▶ **Work to complete**
From start to end, print the entire listing below exactly.

▶ **Data provided**
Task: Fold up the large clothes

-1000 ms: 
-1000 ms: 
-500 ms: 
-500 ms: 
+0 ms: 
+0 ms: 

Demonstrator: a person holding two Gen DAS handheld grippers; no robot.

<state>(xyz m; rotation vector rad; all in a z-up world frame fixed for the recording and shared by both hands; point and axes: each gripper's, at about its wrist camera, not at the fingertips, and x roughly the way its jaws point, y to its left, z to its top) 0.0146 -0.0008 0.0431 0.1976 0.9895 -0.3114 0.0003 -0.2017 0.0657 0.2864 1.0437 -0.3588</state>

▶ **Response below**
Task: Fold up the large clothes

-1000 ms: 
-1000 ms: 
-500 ms: 
-500 ms: 
+0 ms: 
+0 ms: 

Demonstrator: a person holding two Gen DAS handheld grippers; no robot.

<state>(xyz m; rotation vector rad; all in a z-up world frame fixed for the recording and shared by both hands; point and axes: each gripper's, at about its wrist camera, not at the fingertips, and x roughly the way its jaws point, y to its left, z to its top) 0.0146 -0.0008 0.0431 0.1976 0.9895 -0.3114 0.0003 -0.2017 0.0657 0.2864 1.0437 -0.3588</state>

The output above is complete as it stands.